# ABOUT THIS EXERCISE
Given the material below, return only the lines starting at the line with "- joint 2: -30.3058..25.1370" and ending at the line with "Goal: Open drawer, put", exactly as they appear.

# DATASET EXTRACT
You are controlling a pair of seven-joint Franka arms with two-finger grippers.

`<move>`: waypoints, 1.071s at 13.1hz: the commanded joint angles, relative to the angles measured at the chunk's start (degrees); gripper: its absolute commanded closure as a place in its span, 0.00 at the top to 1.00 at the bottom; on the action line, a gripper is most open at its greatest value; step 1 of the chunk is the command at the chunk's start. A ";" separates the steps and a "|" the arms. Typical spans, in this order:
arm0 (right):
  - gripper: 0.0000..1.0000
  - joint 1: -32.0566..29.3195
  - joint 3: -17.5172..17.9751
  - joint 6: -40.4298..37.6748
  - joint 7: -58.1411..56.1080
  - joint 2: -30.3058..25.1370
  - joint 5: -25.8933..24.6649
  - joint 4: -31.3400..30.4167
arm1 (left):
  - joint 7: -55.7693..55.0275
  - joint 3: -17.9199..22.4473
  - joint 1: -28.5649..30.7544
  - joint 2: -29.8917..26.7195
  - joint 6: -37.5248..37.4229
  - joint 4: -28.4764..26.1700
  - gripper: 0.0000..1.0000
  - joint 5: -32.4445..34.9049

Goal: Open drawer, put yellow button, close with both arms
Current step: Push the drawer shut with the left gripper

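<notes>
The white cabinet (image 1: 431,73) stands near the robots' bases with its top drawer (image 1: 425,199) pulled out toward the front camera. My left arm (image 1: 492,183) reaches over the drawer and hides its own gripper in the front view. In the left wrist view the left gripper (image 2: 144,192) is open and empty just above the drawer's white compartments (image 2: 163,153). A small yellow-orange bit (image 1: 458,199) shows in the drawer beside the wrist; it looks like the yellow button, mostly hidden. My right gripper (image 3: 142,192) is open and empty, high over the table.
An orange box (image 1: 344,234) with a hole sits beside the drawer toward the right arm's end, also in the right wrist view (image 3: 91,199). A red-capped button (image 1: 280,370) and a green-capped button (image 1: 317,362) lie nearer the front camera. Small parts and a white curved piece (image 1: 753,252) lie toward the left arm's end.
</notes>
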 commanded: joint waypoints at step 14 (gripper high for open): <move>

# OUTPUT OF THE TASK
  - joint 2: -30.3058..25.1370
  - joint 5: -25.8933..24.6649
  - joint 4: -31.3400..30.4167
arm1 (left):
  - joint 7: -55.7693..55.0275
  - joint 3: -17.9199..22.4473
  - joint 1: -28.5649..30.7544
  - joint 2: -29.8917..26.7195
  - joint 6: -37.5248..37.4229
  - joint 4: -28.4764..26.1700
  - gripper: 0.0000..1.0000
  - joint 5: -32.4445..34.9049

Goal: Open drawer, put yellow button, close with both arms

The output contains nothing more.